» **TASK**
Your answer must be the data repeated exactly, with no pictures in it.

» **DATA EXCERPT**
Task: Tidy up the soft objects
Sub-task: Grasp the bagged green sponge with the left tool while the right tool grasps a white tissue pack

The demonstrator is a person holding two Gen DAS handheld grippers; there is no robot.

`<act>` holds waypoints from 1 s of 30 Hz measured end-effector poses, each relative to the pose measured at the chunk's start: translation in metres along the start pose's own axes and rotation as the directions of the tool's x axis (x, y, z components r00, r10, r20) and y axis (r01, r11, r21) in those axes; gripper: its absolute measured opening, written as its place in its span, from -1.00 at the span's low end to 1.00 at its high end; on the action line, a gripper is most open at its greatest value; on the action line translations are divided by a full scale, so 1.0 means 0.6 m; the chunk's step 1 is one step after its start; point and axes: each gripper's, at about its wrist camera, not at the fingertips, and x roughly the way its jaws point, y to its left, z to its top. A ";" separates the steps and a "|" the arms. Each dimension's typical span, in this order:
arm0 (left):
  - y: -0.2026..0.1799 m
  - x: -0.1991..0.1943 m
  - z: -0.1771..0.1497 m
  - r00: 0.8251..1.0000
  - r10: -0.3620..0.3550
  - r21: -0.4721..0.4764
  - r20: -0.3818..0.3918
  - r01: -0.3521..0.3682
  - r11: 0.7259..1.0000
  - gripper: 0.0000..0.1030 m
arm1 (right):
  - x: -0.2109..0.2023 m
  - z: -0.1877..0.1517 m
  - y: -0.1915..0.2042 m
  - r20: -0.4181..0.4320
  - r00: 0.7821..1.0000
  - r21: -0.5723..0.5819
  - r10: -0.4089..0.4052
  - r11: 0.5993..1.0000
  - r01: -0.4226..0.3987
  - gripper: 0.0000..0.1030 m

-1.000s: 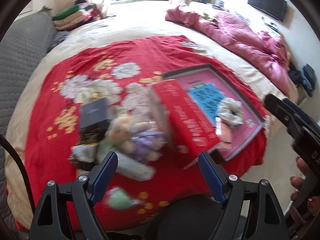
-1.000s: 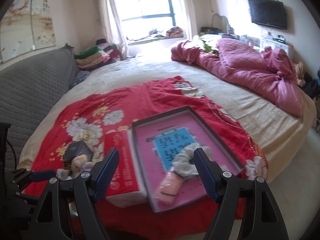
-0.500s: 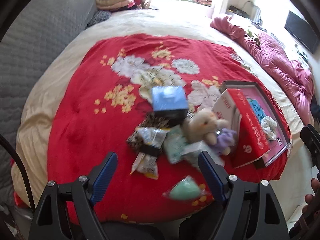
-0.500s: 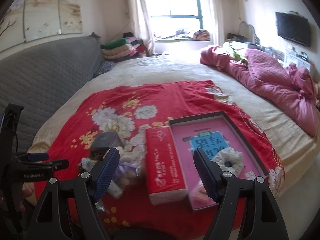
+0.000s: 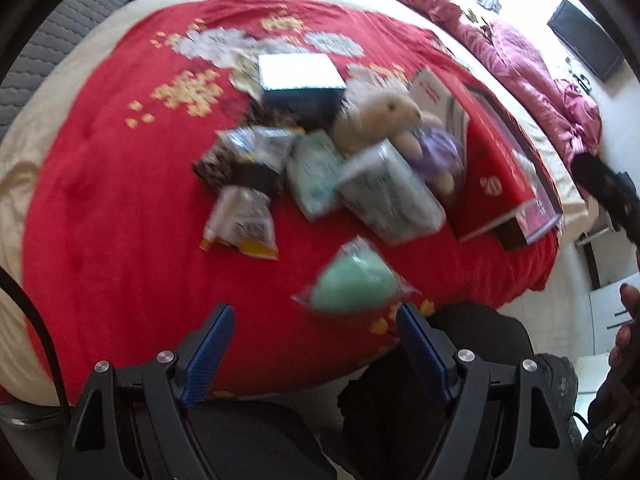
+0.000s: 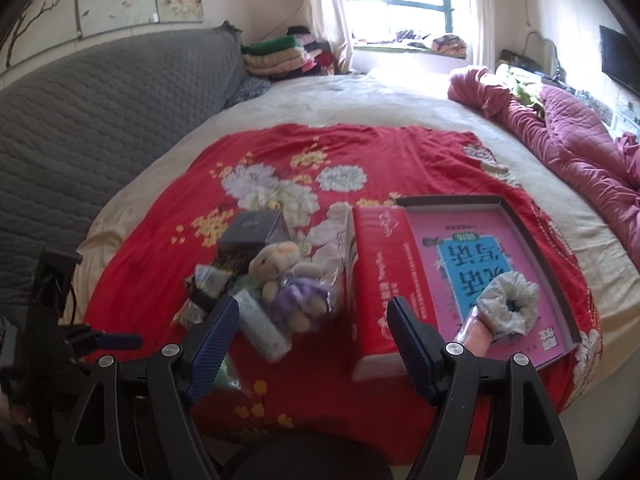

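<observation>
A pile of items lies on the red floral cloth [image 5: 100, 200]: a beige plush bunny in a purple dress [image 5: 384, 120] [image 6: 280, 268], tissue packs [image 5: 384, 196], snack bags [image 5: 240, 216], a blue box [image 5: 300, 76] and a wrapped mint-green soft object [image 5: 352, 280]. My left gripper [image 5: 312, 344] is open and empty, just short of the green object. My right gripper [image 6: 312, 328] is open and empty above the cloth's near edge. A shallow pink-lined box [image 6: 520, 216] holds a grey scrunchie [image 6: 508, 304] and a pink soft item [image 6: 476, 332].
A red lid [image 6: 380, 288] lies beside the pink box. A crumpled pink quilt [image 6: 568, 132] lies at the bed's right. A grey quilted headboard [image 6: 80, 120] is at left, folded clothes [image 6: 280, 56] at the back. A dark stool [image 5: 460, 360] stands below the bed edge.
Both views have swung left and closer to the pile. The left gripper now looks down on the green object; the right gripper faces the bunny and lid. Jaws unchanged.
</observation>
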 end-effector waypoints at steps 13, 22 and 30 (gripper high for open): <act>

» **ANSWER BOX**
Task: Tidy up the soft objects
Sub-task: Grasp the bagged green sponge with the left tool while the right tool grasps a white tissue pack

The demonstrator is a person holding two Gen DAS handheld grippers; there is no robot.

`<act>` holds waypoints from 1 s of 30 Hz measured end-effector poses, each relative to the pose measured at the chunk's start: translation in metres along the start pose's own axes and rotation as the directions of the tool's x axis (x, y, z components r00, r10, r20) and y axis (r01, r11, r21) in those axes; gripper: its absolute measured opening, written as its place in its span, from -1.00 at the span's low end to 1.00 at its high end; on the action line, a gripper is most open at its greatest value; on the action line translations are divided by a full scale, so 1.0 means 0.6 m; the chunk's step 1 is one step after its start; point and axes: each gripper's, at about its wrist camera, not at the fingertips, and x roughly the way its jaws point, y to its left, z to its top. A ";" separates the steps and a "|" the arms. Each dimension's typical span, in this order:
arm0 (left):
  - y: -0.2026..0.1799 m
  - x: -0.1991..0.1943 m
  - z: -0.1771..0.1497 m
  - r00: 0.8251..1.0000
  - r10: -0.3620..0.3550
  - r21: -0.4721..0.4764
  - r20: -0.3818..0.3918
  - r01: -0.3521..0.3682
  - r11: 0.7259..1.0000
  - gripper: 0.0000..0.1030 m
arm1 (right):
  - x: -0.2109..0.2023 m
  - z: -0.1877..0.1517 m
  - y: -0.1915..0.2042 m
  - r20: -0.4181..0.4320
  - r00: 0.7821..1.0000
  - r21: -0.5723..0.5819
  - r10: -0.4089..0.4052
  - r11: 0.5993..1.0000
  - r01: -0.4226..0.3987
  - gripper: 0.0000..0.1030 m

-1.000s: 
-1.000s: 
-0.500s: 
-0.500s: 
+0.000s: 
+0.000s: 

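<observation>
A pile of items lies on the red floral cloth [image 5: 100, 200]: a beige plush bunny in a purple dress [image 5: 384, 120] [image 6: 280, 268], tissue packs [image 5: 384, 196], snack bags [image 5: 240, 216], a blue box [image 5: 300, 76] and a wrapped mint-green soft object [image 5: 352, 280]. My left gripper [image 5: 312, 344] is open and empty, just short of the green object. My right gripper [image 6: 312, 328] is open and empty above the cloth's near edge. A shallow pink-lined box [image 6: 520, 216] holds a grey scrunchie [image 6: 508, 304] and a pink soft item [image 6: 476, 332].
A red lid [image 6: 380, 288] lies beside the pink box. A crumpled pink quilt [image 6: 568, 132] lies at the bed's right. A grey quilted headboard [image 6: 80, 120] is at left, folded clothes [image 6: 280, 56] at the back. A dark stool [image 5: 460, 360] stands below the bed edge.
Both views have swung left and closer to the pile. The left gripper now looks down on the green object; the right gripper faces the bunny and lid. Jaws unchanged.
</observation>
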 end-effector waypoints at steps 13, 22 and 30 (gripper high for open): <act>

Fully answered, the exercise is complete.